Long tangled history.

The base product was Formica, 1912, as an electrical insulator. ("For-Mica", replaces costly mica in motor insulation.) Phenolic resin bulked-up with other cruft: asbestos, linen, cotton, sawdust, etc. Used for other products: 1930s was a standard material for engine timing-gears. Ugly brown.

1927, Formica patented an opaque barrier layer which allowed rotogravure printing of decorative patterns, woodgrain or marble.

Much of the history of Formica is tied-in with competing phenolic and melamine producers; also with not allowing the "Formica" brandname to become generic.

Meanwhile in Canada, C. Howard Smith was a hotshot wood products salesman and innovator. Developed the recovery boiler which is key to paper-making profits. (Here in Maine, one of the last papermills' boiler exploded, and it was not deemed worth keeping the mill open.) Smith felt he could make a sustainable useful product from lignin. This was Arborite, 'the "only all-Canadian" laminate'. 1960s they expanded into the UK market.

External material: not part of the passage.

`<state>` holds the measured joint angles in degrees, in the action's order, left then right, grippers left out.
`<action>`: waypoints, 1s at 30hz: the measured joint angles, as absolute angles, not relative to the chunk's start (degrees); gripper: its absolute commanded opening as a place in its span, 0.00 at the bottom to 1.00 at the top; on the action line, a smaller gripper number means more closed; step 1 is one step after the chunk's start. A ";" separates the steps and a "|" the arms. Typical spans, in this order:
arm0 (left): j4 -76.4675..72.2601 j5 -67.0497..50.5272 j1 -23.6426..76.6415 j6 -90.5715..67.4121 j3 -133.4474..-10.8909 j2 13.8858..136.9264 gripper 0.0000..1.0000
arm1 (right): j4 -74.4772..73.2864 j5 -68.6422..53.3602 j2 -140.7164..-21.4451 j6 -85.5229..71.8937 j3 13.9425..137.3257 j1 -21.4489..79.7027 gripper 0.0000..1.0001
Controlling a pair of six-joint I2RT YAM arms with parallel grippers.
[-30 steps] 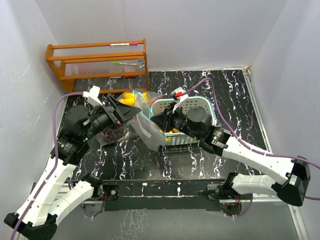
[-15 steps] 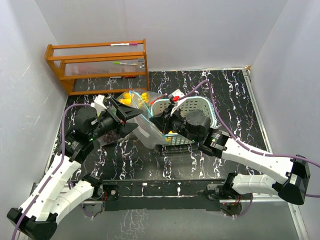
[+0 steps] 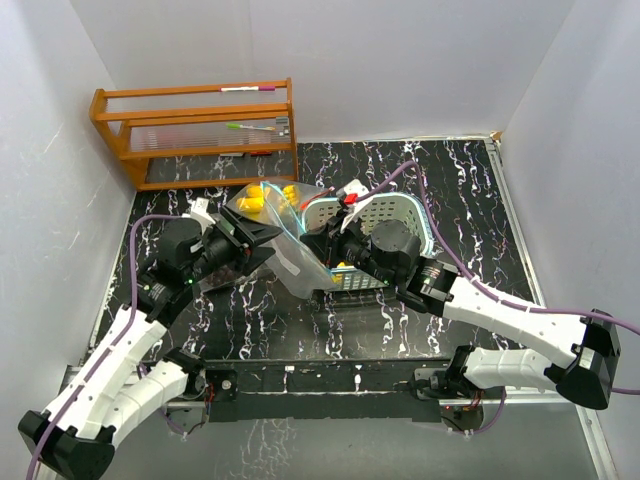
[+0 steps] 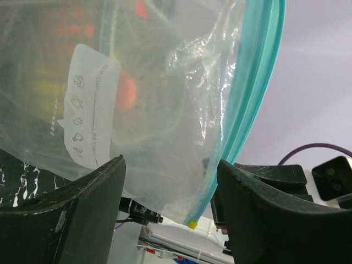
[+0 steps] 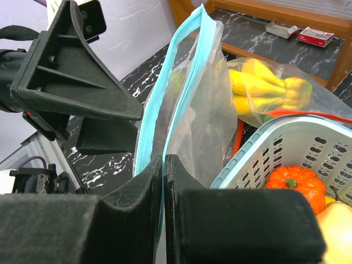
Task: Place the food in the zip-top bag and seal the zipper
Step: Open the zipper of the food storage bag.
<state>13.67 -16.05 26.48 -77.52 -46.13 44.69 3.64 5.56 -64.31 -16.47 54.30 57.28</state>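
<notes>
A clear zip-top bag (image 3: 290, 250) with a teal zipper rim (image 5: 165, 88) hangs upright between the arms. Yellow bananas (image 3: 265, 197) lie inside it and also show in the right wrist view (image 5: 256, 88). My right gripper (image 5: 164, 165) is shut on the zipper rim, holding it from the right (image 3: 318, 240). My left gripper (image 3: 255, 238) is open. In the left wrist view (image 4: 170, 190) the bag's lower corner (image 4: 165, 137) and its zipper rim (image 4: 247, 110) hang between the spread fingers without being pinched. An orange fruit (image 5: 291, 184) lies in the basket.
A white basket with a teal rim (image 3: 405, 215) stands right of the bag under my right wrist, with more fruit in it. A wooden rack (image 3: 195, 130) holding pens stands at the back left. White walls close in the black marbled table (image 3: 460, 200).
My left arm has pulled back toward the near edge while its open gripper stays at the bag. The bag has shifted slightly. The right gripper keeps its hold.
</notes>
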 measured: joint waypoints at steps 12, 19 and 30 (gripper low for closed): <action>13.47 -15.14 26.48 -77.03 -48.60 48.01 0.75 | 3.18 5.69 -64.99 -15.88 54.30 57.67 0.08; 13.37 -14.37 26.48 -76.25 -52.07 48.36 0.71 | 2.79 5.74 -65.14 -15.27 54.30 57.87 0.08; 13.26 -14.37 26.48 -75.72 -51.64 50.48 0.60 | 2.79 5.89 -65.14 -15.05 54.30 58.13 0.08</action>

Later Ralph Wilson retired to Texas. Although there were 16(!) companies in the decorative laminate business, he started RWP, later WilsonArt. Wilson seems to have been a design bug; his house is a show-piece. WilsonArt strives for faster delivery than Formica; I observe WilsonArt often has the nicer patterns.

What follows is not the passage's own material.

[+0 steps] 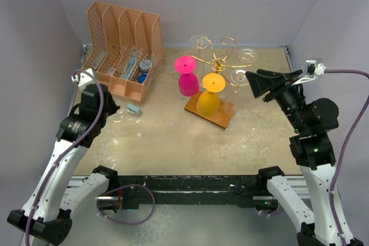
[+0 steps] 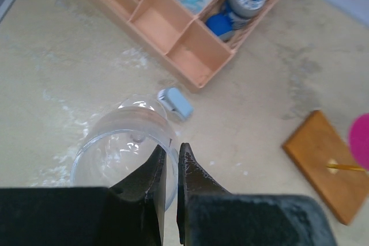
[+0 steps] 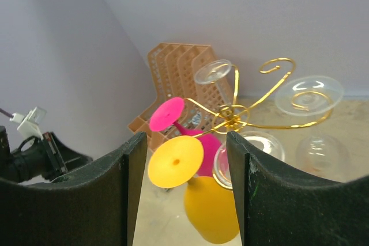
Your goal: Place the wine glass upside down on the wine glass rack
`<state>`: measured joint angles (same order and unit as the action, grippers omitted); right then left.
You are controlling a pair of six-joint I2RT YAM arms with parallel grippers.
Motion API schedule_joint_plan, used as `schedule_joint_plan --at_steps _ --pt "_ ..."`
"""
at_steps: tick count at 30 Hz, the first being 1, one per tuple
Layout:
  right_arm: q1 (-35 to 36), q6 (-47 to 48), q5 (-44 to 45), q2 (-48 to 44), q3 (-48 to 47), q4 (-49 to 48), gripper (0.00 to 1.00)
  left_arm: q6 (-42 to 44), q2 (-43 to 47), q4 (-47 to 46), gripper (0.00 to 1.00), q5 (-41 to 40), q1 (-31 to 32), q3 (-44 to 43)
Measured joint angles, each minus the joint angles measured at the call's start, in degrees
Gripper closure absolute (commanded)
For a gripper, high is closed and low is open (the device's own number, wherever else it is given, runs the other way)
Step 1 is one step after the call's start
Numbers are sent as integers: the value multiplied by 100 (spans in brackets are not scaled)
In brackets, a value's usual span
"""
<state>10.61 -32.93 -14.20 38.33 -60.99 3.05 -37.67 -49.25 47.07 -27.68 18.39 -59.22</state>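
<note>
Clear wine glass (image 2: 121,148) on its side on the surface (image 2: 259,67), well left of the wine glass rack (image 1: 217,64), open mouth toward the left pincer (image 2: 172,162). Pinched at the rim's rack-side edge by that pincer, clenched on the thin wall. On the glass's rack side, just beside it, a small pale-blue object (image 2: 176,102). Left of the rack, farther back, an orange file organizer (image 1: 124,33); print on the tubs (image 1: 145,65) inside too blurred to read. Hanging upside down on the rack: a pink glass (image 1: 187,82), a yellow glass (image 1: 209,101) and clear glasses (image 1: 200,42). Near the rack's right side, facing it: right pincer (image 3: 185,142), released, fingers wide apart.
</note>
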Motion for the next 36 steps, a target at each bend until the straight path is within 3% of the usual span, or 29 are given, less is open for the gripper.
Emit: schedule_joint_plan --at_steps 11,19,25,36 --pt "0 -682 -1193 -7 501 -1189 40 -35 1043 -1281 100 1871 0 -273" --pt "238 -1709 -1661 175 866 -2778 39 -516 1974 -2531 100 2002 0 101" --pt "1318 -2013 -1266 807 697 -3390 38 -782 2212 -3403 100 2059 0 120" --pt "3606 -2240 361 2218 260 -4135 35 -1305 2304 -4518 100 2450 0 463"
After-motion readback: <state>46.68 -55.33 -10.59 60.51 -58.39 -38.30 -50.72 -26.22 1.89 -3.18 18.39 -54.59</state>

All these companies went through many mergers and spin-outs.

But here's the thing. Arborite, the former All-Canadian laminate player, is now a division of WilsonArt (Texas). I dunno if the products come off the same mills, if the current stuff is phenolic or melamine or lignin based, or if we care. I assume the basic flat product is "all the same" to the countertop laminator, whatever it is made from.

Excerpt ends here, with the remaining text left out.